### Problem to work on
I'd like every line from the material below that has "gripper" in it.

### Raw data
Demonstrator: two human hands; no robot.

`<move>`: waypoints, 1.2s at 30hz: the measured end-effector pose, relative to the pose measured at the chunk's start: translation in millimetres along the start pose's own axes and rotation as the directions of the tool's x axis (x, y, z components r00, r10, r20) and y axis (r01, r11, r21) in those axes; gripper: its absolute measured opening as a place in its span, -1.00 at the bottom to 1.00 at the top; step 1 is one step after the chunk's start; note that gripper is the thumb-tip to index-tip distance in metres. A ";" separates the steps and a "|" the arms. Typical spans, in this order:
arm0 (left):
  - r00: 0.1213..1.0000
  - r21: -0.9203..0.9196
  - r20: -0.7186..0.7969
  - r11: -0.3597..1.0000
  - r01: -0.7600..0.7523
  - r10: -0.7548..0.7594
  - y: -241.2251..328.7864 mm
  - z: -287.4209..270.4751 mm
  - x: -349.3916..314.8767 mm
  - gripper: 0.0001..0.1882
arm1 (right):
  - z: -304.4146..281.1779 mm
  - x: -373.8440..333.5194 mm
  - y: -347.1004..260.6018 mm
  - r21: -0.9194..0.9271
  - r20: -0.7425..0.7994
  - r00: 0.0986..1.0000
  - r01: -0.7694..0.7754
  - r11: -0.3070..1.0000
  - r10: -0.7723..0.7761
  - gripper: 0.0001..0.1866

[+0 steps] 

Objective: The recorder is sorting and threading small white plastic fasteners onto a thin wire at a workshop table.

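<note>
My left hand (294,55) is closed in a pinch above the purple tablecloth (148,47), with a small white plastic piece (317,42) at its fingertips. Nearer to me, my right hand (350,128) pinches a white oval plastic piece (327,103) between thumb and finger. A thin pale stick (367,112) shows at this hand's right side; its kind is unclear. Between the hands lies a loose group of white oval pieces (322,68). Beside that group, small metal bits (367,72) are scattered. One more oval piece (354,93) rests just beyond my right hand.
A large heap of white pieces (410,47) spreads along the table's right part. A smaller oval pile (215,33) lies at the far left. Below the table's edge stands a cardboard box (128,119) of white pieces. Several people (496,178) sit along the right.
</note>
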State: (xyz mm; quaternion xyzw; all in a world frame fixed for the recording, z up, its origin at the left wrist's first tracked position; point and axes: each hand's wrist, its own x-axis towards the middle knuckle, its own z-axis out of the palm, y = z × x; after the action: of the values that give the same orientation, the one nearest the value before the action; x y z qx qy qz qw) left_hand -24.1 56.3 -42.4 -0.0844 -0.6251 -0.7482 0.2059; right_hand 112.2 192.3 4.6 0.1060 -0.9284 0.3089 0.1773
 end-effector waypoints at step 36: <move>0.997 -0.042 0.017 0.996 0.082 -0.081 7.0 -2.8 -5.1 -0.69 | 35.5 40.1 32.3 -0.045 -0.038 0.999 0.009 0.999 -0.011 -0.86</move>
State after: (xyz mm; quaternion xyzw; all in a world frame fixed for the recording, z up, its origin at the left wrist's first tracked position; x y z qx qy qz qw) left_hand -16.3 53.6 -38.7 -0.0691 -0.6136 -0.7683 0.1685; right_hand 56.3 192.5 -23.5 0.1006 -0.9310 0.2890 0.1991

### Answer section
`<move>`: waypoints, 1.2s at 30hz: the measured end-effector pose, relative to the pose measured at the chunk's start: translation in millimetres along the start pose's own axes and rotation as the directions of the tool's x axis (x, y, z components r00, r10, r20) and y axis (r01, r11, r21) in those axes; gripper: its absolute measured opening as a place in its span, -1.00 at the bottom to 1.00 at the top; step 1 is one step after the chunk's start; note that gripper is the thumb-tip to index-tip distance in metres. A ";" separates the steps and a "|" the arms. Typical spans, in this order:
  - gripper: 0.0001..0.1882
  - gripper: 0.0001..0.1866

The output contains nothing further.